> **Problem requirements**: From the first line of the listing below to the line with "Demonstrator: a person", print each line exactly, and nothing more. Leave out the pictures.

> **Data for processing**:
···

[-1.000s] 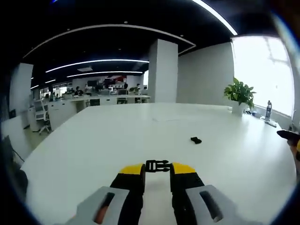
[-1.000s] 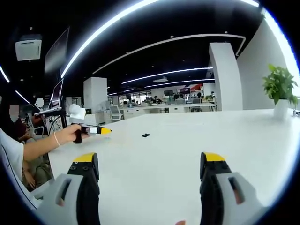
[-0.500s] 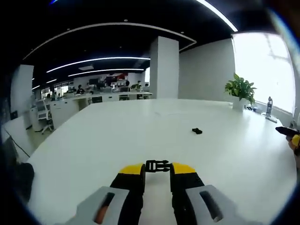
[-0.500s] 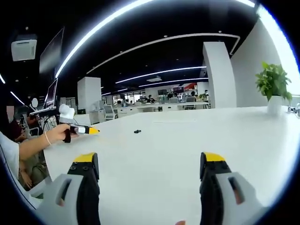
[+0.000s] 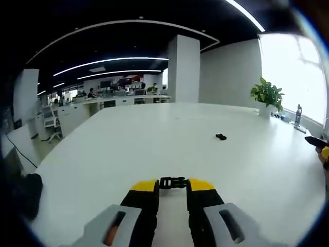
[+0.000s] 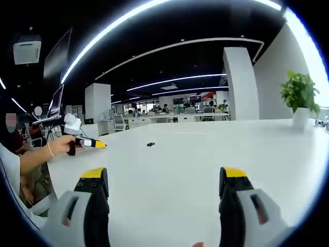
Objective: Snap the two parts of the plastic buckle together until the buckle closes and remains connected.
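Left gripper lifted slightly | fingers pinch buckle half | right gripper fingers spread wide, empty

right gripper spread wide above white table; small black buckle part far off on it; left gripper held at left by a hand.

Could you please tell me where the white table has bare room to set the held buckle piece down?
The white table is bare nearly everywhere: between the left claw holding one black plastic buckle half and the other small black buckle half, and beyond it toward the potted green plant. Nowhere looks crowded.
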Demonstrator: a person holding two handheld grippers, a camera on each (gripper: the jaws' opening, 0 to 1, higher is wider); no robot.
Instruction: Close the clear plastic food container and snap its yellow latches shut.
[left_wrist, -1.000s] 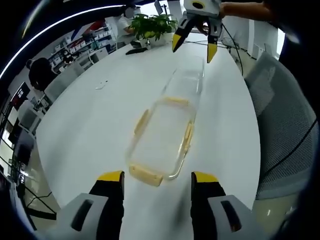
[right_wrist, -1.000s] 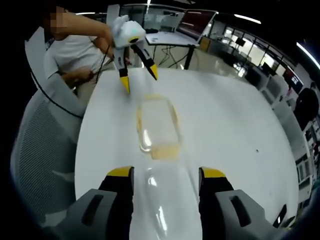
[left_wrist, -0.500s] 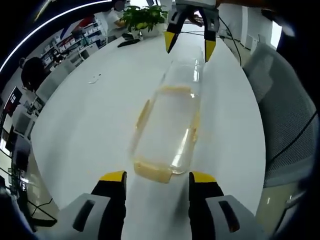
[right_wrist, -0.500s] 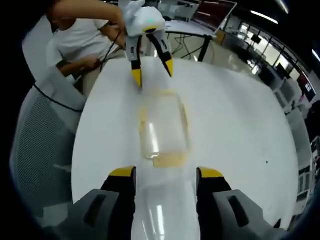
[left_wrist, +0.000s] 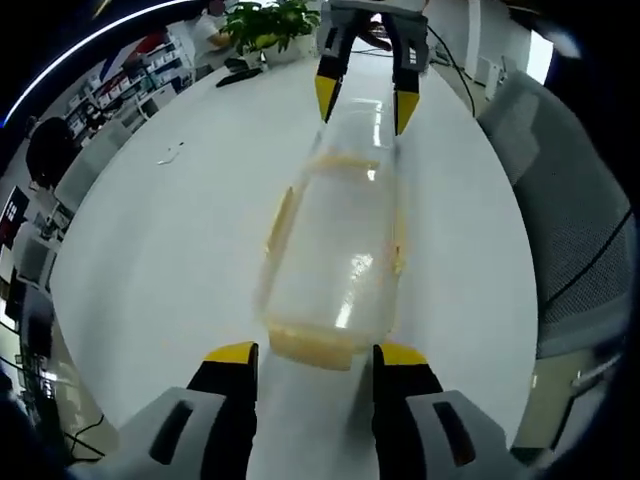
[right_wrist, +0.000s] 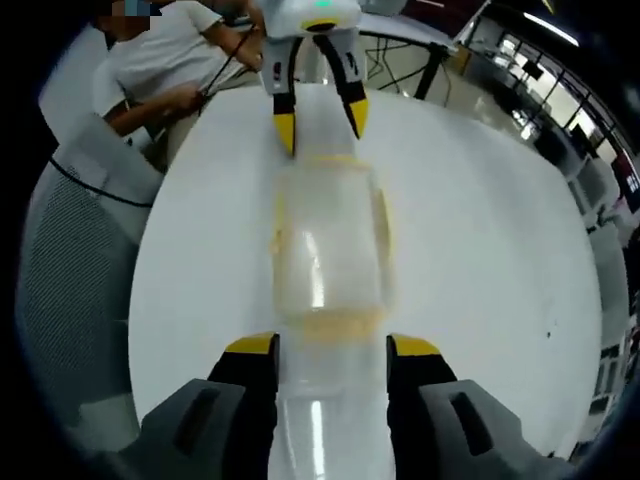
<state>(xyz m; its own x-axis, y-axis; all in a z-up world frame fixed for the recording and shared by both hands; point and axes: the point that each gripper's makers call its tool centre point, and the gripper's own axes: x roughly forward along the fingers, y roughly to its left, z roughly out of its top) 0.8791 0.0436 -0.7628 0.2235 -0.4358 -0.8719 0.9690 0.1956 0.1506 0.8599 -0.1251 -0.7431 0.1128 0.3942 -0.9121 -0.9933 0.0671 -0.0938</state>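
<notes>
Clear plastic lid (right_wrist: 325, 430) sits between my right hand-held gripper's (right_wrist: 331, 347) spread jaws, over the container (left_wrist: 335, 265); my left hand-held gripper (left_wrist: 305, 353) is spread too.

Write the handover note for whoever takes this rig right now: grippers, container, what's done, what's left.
Left gripper: open, jaws either side of the near yellow latch of the clear container, holding nothing.
Right gripper: open at the opposite end, jaws flanking the clear plastic there; whether that is the lid or the base's end I cannot tell.
Container lies lengthwise between the two grippers on the white table.
Done: both grippers lined up at the container's ends.
Left: seat the lid if it is not down (blur hides this), then snap all yellow latches shut.
</notes>
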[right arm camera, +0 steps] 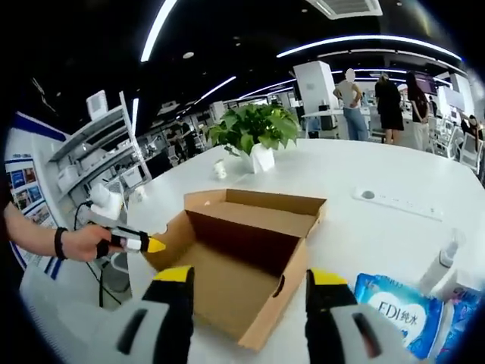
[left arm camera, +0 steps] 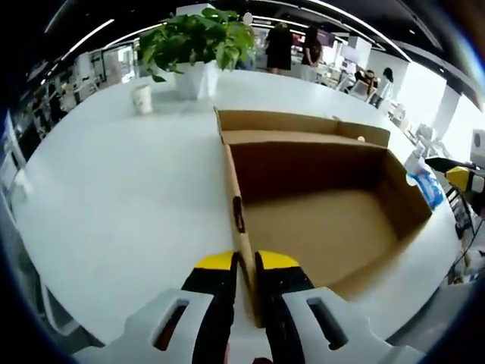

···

> **Task result**:
[-1.000s] 
[-1.000s] 
[-0.500s] 
[-0.500s] 
[+0.000s] 
[+0.000s] 
Objective: Snap the two parts of the plastic buckle together until the buckle closes and remains connected.
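Left gripper lifted slightly | fingers pinch buckle half | right gripper fingers spread wide, empty

right gripper spread wide above white table; small black buckle part far off on it; left gripper held at left by a hand.

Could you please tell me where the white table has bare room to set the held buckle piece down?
The white table is bare nearly everywhere: between the left claw holding one black plastic buckle half and the other small black buckle half, and beyond it toward the potted green plant. Nowhere looks crowded.
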Demonstrator: a person holding two handheld grippers, a camera on each (gripper: the jaws' opening, 0 to 1, higher is wider); no robot.

No more output is required for the exercise.